> **Prompt**
Copy the data that follows, character for character, minus the pictures.

> **Extracted information**
:::

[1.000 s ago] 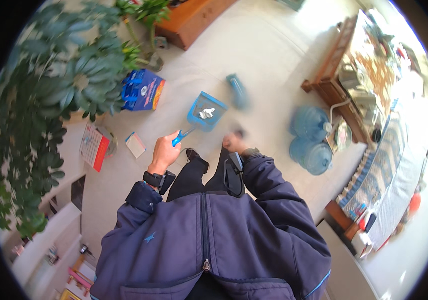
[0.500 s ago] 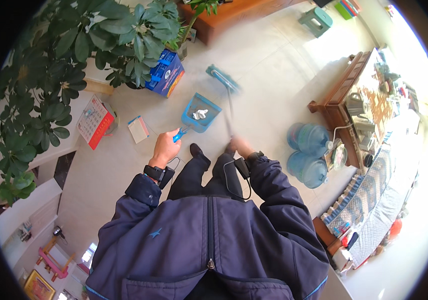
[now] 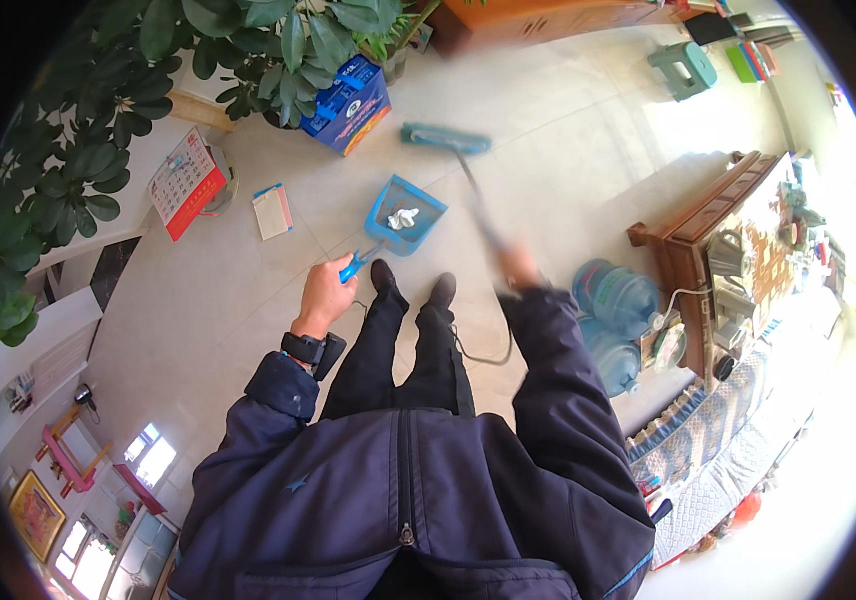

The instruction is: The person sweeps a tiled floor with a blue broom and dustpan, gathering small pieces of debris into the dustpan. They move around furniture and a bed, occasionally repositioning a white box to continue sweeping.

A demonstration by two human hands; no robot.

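Observation:
My left hand (image 3: 330, 292) is closed round the blue handle of a long-handled dustpan (image 3: 430, 238). Its blue pan rests on the floor ahead of my feet, with crumpled white paper (image 3: 403, 218) inside. Blurred by motion, my right hand (image 3: 518, 266) grips the dark stick of a broom (image 3: 453, 137). The broom's green head is beyond the pan, a little to its right and apart from it.
Blue water jugs (image 3: 616, 300) stand to the right beside a wooden table (image 3: 678, 235). Ahead left are a blue box (image 3: 353, 110) and a leafy plant (image 3: 78, 130). A notebook (image 3: 272, 212) lies on the floor. A green stool (image 3: 683, 70) stands far right.
My right hand has swung right and outward with the broom, whose head has turned and shifted slightly. The left hand keeps hold of the dustpan. My feet show farther apart.

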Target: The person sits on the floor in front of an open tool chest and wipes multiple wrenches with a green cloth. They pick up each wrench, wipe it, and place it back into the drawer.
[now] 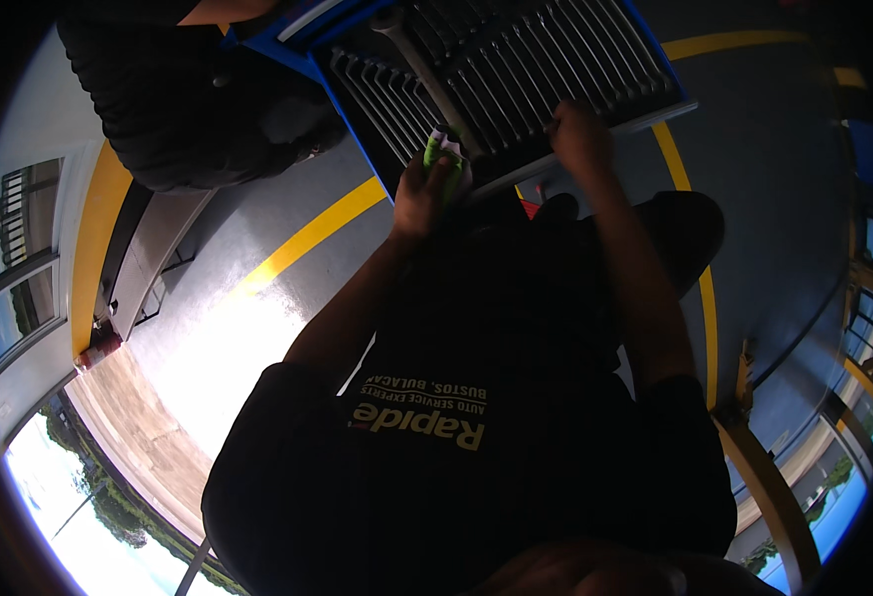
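An open blue tool drawer point(355, 142) lies in front of me, with rows of metal wrenches point(516, 74) in a dark tray. One larger wrench point(424, 72) rests across them, its near end beside my left hand. My left hand point(419, 199) is closed round a crumpled green-and-white cloth or wrapper point(448, 159) at the drawer's near edge; its exact kind is unclear. My right hand point(583, 141) is over the near right part of the drawer, fingers curled by the wrench ends. Whatever those fingers hold, if anything, is hidden.
Another person in dark clothing point(198, 124) is close by at the left of the drawer. Yellow lines point(307, 236) cross the grey floor point(267, 214). A yellow post-like frame point(769, 487) stands at the lower right. A small red object point(530, 209) shows below the drawer.
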A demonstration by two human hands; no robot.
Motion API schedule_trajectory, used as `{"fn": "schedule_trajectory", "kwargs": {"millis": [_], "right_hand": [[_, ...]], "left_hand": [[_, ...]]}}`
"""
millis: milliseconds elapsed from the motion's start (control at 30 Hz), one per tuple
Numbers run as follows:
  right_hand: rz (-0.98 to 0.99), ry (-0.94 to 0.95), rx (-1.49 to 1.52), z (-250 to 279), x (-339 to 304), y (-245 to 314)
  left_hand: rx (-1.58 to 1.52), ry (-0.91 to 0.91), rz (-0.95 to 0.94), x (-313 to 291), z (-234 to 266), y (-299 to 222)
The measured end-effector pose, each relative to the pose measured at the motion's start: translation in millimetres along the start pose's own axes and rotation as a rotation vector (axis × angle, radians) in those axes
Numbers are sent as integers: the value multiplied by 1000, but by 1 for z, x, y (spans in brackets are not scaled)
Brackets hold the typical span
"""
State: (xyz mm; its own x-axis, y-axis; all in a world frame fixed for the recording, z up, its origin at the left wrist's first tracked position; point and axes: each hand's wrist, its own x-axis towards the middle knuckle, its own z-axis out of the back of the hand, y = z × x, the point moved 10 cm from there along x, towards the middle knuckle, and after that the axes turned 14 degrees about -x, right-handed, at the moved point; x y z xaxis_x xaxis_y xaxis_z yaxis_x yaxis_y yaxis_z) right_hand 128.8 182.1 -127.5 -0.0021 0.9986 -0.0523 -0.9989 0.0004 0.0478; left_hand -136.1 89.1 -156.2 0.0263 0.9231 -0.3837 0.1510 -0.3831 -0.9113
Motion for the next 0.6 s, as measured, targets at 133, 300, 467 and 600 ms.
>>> {"fn": "schedule_trajectory", "kwargs": {"millis": [133,300,467,600], "right_hand": [[-22,-59,-61,-1,-3,0],[48,-51,-42,3,-16,2],[43,70,-163,9,-15,11],[-66,159,20,11,-16,0]], "left_hand": [[20,-24,-68,2,-3,-4],[26,-20,-91,2,-9,1],[100,-30,-48,2,-11,-3],[-128,-14,140,10,-4,24]]}}
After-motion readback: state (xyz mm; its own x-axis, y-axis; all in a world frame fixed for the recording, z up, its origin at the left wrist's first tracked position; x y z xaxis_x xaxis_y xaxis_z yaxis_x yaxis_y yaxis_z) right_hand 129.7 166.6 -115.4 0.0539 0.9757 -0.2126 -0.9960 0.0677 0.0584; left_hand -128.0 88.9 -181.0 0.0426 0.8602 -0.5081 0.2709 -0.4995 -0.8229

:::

> **Written reply**
[1.000 s ago] 
[0.500 s ago] 
[now] 

The instruction is: The person sweeps a tiled floor with a blue broom and dustpan, gathering small pieces of debris into the dustpan. They move around furniture and a bed, occasionally repositioning a white box to continue sweeping.

A demonstration by two human hands; no robot.

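Observation:
My left hand (image 3: 330, 292) is closed round the blue handle of a long-handled dustpan (image 3: 430, 238). Its blue pan rests on the floor ahead of my feet, with crumpled white paper (image 3: 403, 218) inside. Blurred by motion, my right hand (image 3: 518, 266) grips the dark stick of a broom (image 3: 453, 137). The broom's green head is beyond the pan, a little to its right and apart from it.
Blue water jugs (image 3: 616, 300) stand to the right beside a wooden table (image 3: 678, 235). Ahead left are a blue box (image 3: 353, 110) and a leafy plant (image 3: 78, 130). A notebook (image 3: 272, 212) lies on the floor. A green stool (image 3: 683, 70) stands far right.
My right hand has swung right and outward with the broom, whose head has turned and shifted slightly. The left hand keeps hold of the dustpan. My feet show farther apart.
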
Target: The person sits on the floor in front of an open tool chest and wipes multiple wrenches with a green cloth. They pick up each wrench, wipe it, and place it back into the drawer.
[now] 
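An open blue tool drawer point(355, 142) lies in front of me, with rows of metal wrenches point(516, 74) in a dark tray. One larger wrench point(424, 72) rests across them, its near end beside my left hand. My left hand point(419, 199) is closed round a crumpled green-and-white cloth or wrapper point(448, 159) at the drawer's near edge; its exact kind is unclear. My right hand point(583, 141) is over the near right part of the drawer, fingers curled by the wrench ends. Whatever those fingers hold, if anything, is hidden.
Another person in dark clothing point(198, 124) is close by at the left of the drawer. Yellow lines point(307, 236) cross the grey floor point(267, 214). A yellow post-like frame point(769, 487) stands at the lower right. A small red object point(530, 209) shows below the drawer.
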A demonstration by two human hands; no robot.
Motion API schedule_trajectory, used as `{"fn": "schedule_trajectory", "kwargs": {"millis": [_], "right_hand": [[_, ...]], "left_hand": [[_, ...]]}}`
"""
millis: milliseconds elapsed from the motion's start (control at 30 Hz), one per tuple
Numbers run as follows:
  right_hand: rz (-0.98 to 0.99), ry (-0.94 to 0.95), rx (-1.49 to 1.52), z (-250 to 279), x (-339 to 304), y (-245 to 314)
  left_hand: rx (-1.58 to 1.52), ry (-0.91 to 0.91), rz (-0.95 to 0.94), x (-313 to 291), z (-234 to 266), y (-299 to 222)
The measured end-effector pose, each relative to the pose measured at the motion's start: translation in millimetres along the start pose's own axes and rotation as a rotation vector (axis × angle, radians) in those axes
Numbers are sent as integers: the value multiplied by 1000, but by 1 for z, x, y (spans in brackets are not scaled)
Brackets hold the typical span
"""
State: (xyz mm; its own x-axis, y-axis; all in a world frame fixed for the recording, z up, its origin at the left wrist's first tracked position; point and axes: each hand's wrist, its own x-axis towards the middle knuckle, its own z-axis out of the back of the hand, y = z × x, the point moved 10 cm from there along x, towards the middle knuckle, and after that the axes turned 14 degrees about -x, right-handed, at the moved point; x y z xaxis_x xaxis_y xaxis_z yaxis_x yaxis_y yaxis_z) right_hand 128.8 182.1 -127.5 -0.0021 0.9986 -0.0523 -0.9989 0.0004 0.0478; left_hand -136.1 89.1 -156.2 0.0263 0.9231 -0.3837 0.1510 -0.3831 -0.9113
Motion for the next 0.6 s, as measured, targets at 133, 300, 467 and 600 ms.
>>> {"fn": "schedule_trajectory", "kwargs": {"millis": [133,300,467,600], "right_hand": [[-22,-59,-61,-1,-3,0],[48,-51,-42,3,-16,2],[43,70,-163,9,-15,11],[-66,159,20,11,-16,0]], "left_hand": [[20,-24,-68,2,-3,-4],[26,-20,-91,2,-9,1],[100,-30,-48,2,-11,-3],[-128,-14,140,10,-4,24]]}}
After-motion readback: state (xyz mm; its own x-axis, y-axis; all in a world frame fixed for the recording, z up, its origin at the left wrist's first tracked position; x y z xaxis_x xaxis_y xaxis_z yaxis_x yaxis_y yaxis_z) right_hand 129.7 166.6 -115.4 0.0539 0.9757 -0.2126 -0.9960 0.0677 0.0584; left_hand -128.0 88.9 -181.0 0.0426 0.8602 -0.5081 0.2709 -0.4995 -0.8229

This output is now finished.